No, they don't, the dominant view of the WWII Japanese is that they were batshit crazy and directed by Nazi-tier evil leadership.

I think that this has changed over time. I am old enough to have known many WWII vets and they almost universally hated the Japs and did not really admire them even in the most begrudging fashion. the common adjectives describing Japanese soldiers would have been more like fanatical, honor bound, or suicidal. More like a death cult than an army. I think over the period of the Cold War, when Japan became more and more of an economic and strategic ally, and as the WWII generation died out, that shifted. In the popular worldview, movies like TORA TORA TORA and later films like Letters from Iwo Jima contributed as well.

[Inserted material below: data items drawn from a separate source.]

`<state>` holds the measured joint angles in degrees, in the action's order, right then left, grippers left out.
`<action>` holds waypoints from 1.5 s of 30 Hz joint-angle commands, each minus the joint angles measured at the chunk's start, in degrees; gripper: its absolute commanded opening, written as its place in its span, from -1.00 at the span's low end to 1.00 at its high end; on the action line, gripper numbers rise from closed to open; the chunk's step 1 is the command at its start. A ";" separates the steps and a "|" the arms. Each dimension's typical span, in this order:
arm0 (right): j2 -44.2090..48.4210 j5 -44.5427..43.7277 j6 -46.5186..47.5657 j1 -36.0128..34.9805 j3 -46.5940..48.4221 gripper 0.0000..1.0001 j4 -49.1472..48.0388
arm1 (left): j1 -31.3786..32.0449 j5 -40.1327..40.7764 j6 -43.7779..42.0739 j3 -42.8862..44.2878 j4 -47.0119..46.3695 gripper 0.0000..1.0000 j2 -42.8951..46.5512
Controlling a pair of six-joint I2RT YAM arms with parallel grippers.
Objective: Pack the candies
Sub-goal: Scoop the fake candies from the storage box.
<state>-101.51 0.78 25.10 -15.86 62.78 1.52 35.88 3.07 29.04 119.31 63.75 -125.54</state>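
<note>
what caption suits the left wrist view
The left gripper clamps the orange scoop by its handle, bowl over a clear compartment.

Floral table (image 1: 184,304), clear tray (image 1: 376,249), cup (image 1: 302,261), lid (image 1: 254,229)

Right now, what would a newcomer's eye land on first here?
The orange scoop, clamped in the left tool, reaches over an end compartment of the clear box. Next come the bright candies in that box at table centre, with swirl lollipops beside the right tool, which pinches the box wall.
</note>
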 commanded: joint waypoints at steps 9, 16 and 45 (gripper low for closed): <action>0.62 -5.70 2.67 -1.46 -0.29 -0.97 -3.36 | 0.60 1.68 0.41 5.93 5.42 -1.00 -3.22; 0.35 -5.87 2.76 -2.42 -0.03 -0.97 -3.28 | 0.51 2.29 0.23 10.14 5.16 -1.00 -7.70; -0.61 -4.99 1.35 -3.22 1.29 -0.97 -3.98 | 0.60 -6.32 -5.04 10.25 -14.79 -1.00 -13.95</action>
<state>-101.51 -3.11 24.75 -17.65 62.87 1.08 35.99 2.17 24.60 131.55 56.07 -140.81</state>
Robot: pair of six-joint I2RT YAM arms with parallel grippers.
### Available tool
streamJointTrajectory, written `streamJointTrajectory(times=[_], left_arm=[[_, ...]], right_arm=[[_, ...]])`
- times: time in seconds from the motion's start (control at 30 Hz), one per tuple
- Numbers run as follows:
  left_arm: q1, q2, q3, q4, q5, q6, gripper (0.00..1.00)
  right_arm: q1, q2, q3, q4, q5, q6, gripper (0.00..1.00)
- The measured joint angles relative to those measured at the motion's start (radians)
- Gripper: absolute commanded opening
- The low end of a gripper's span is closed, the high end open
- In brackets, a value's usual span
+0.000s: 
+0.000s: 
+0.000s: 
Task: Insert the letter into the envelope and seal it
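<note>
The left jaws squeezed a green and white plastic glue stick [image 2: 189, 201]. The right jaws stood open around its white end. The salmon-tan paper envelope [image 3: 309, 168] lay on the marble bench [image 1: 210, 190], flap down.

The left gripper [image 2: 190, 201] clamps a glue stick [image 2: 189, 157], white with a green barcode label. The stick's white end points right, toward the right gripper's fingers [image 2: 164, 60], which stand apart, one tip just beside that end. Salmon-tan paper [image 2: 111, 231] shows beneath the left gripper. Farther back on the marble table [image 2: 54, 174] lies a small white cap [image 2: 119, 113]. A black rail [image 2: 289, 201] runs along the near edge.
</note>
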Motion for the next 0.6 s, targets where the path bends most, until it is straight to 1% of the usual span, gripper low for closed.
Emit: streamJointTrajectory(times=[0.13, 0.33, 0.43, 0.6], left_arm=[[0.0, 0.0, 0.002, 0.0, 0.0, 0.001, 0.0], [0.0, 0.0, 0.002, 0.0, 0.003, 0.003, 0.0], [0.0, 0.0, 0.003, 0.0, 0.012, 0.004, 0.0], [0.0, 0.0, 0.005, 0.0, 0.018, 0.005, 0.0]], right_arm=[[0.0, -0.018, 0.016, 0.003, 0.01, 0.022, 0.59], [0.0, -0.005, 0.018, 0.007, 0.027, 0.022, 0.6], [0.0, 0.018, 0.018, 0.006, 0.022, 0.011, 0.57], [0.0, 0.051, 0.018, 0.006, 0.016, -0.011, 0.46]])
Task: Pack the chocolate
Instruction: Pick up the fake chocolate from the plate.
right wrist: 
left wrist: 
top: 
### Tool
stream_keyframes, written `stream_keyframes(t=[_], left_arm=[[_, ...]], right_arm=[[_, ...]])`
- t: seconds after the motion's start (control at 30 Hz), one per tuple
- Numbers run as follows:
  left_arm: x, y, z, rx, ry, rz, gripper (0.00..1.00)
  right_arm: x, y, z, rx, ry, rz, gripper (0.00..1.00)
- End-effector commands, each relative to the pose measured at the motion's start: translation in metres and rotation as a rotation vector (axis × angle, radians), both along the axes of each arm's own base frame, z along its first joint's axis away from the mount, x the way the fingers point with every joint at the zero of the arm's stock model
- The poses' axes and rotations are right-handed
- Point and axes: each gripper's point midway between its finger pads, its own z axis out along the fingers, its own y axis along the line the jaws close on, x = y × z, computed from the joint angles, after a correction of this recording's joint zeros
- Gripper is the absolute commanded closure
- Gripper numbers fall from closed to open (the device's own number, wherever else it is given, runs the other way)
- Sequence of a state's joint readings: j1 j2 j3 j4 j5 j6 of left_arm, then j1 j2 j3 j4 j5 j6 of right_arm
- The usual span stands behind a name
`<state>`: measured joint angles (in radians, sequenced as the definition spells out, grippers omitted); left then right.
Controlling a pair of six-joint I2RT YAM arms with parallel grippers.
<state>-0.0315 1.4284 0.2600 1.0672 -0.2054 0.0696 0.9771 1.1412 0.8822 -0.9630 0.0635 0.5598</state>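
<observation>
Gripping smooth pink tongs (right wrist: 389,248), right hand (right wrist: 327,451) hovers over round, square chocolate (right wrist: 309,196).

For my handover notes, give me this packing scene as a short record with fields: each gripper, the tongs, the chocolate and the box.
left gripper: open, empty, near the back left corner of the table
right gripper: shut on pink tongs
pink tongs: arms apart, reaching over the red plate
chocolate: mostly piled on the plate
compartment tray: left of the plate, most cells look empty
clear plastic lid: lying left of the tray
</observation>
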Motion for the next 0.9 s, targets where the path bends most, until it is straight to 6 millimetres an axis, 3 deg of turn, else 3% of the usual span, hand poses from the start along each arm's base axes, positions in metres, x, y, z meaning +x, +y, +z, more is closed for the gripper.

The Japanese didn't adhere to Western codes of chivalry, they routinely tortured and executed their captives and generally fought without either decency or mercy. Such an enemy isn't seen as worthy and earns no respect; I think American attitudes towards them during the war reflect that.

A somewhat less subjective (but by no means esoteric) view might be that many of the Japanese conscripts were themselves basically brainwashed thugs drunk on pie-in-the sky notions of honor and loyalty to the emperor (they weren't all thugs, of course). They had their own codes, albeit not ones really accessible to non-Japanese, and this made them seem (particularly at the time) impenetrably barbaric. Their martial views of any enemy who would so dishonor themselves as to surrender contributed to the objectively horrific treatment they afforded any captives.

In the actual fighting (e.g. the jungles of Burma) they made formidable and resilient, if despised enemies. To say they were without decency or mercy may feel good but is a contextual judgment that overlooks the considerable cultural influences involved.